Wie ein Fremdkörper in einer sterilen Landschaft wirkt er mit seiner schwarzen Kleidung in dem weißen Raum. Auf dem Tisch liegen mehrere Programmierbücher und Zeitschriften. An der Wand neben dem Computer hängen Statistiken und Zeitungsartikel. Zahlenkolonne reiht sich an Zahlenkolonne. Manche sind rot eingekreist. Alle sprechen eine grausame Sprache. Es sind Verbrechensstatistiken und Todeslisten einer Stadt, dazwischen Bilder von Bombenattentaten und Flüchtlingsströmen.

Stunden sitzt er dort vor seinem PC. Dann sieht für einen Moment von seinem Computer auf. Er blickt die Artikel an der Wand an und seufzt leicht.
„Die Gesellschaft: Wodurch hat sie es verdient zu leben?“
Einen Moment verstummt er, dann entfährt es ihm: „Und wer wird es verdammt noch mal sein, der diesem Monster seinen Gnadenschuss verpasst, bevor es zu spät ist?“

Plötzlich schrillt das Klingen einer Türglocke durch den Raum.
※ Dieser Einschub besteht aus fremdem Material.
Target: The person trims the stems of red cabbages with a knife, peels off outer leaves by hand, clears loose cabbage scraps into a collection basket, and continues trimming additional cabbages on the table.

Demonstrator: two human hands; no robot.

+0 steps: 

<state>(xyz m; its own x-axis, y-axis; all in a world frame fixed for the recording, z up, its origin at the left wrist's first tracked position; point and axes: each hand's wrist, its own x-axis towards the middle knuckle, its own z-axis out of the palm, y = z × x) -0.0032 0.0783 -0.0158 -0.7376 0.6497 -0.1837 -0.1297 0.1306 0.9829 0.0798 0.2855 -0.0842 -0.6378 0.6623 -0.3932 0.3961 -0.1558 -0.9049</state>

Der Mann springt auf, rennt die wenigen Schritte zur Tür, öffnet drei Vorhängeschlösser, dreht den Schlüssel des Türschlosses herum und drückt dann die Klinke herunter. Doch anstatt sie aufzureißen, öffnet er sie einen Spalt und weicht abrupt in den nächsten Schatten zurück. Von der anderen Seite öffnet sich die Tür langsam. Eine Person steht in ihrem Rahmen. Für einen Moment sind aber nur die strahlenden Umrisse zu erkenne - wie ein Dämon aus der Unterwelt. Dann tritt die Person ein und entpupt sich als eine Frau. Sie hat kastanienbraune, gewellte Haare und braune Augen. Ihr Gesichtszüge haben einen leicht französischen Zug. Eiskristalle haben sich in ihrem Haar verfangen. Es ist die Frau aus dem Raum hinter dem Loch in der Wand.
Ein unwiderstehliches Lächeln tritt auf ihr Gesicht, als sie eintritt. Sie stürmt dem Mann sogleich entgegen und wirft ihre Arme um seinen Hals. Im selben Moment zuckt er zusammen und stolpert rückwärts. Sie lässt ihn wieder los und ihr helles Lachen perlt wie Glöckchen durch die dunkle, sterile Wohnung.
„Alex, das ist doch nur Schnee!“
Sie schüttelt sich wie ein Pudel und der Rest des Schnees fällt von ihrem weinroten Wintermantel ab. Wild gestikulierend sagt sie: „Draußen schneit’s wie verrückt. Total das Chaos. Vorne an der Ecke sind zwei zusammengeknallt. Ich bin kaum durchgekommen.“
Alex sieht sie stumm an und blickt dann auf ihre Schuhe.
„Hab dir was mitgebracht“, strahlt sie an.
„Marianne, ziehst du bitte erst die Schuhe aus?“
Sie schneidet eine Grimasse, aber folgt, um dann aus ihrer Manteltasche ein kleines, durchsichtiges Gefäß herauszuholen. Schnee befindet sich in ihm.
„Damit du auch ein bisschen was davon hast. Und, es soll dich an mich erinnern!“
Alex nimmt das Glas in die rechte Hand, wägt es hin und her und schaut es stirnrunzelnd an.
Marianne lächelt leicht: „Komm schon, pack es einfach ins Eisfach. Oder willst du den ganzen Tag hier stehen bleiben?“
Nun muss auch Alex lächeln. Er tritt einen Schritt auf sie zu und küsst sie - ganz vorsichtig, als wäre es etwas Anormales.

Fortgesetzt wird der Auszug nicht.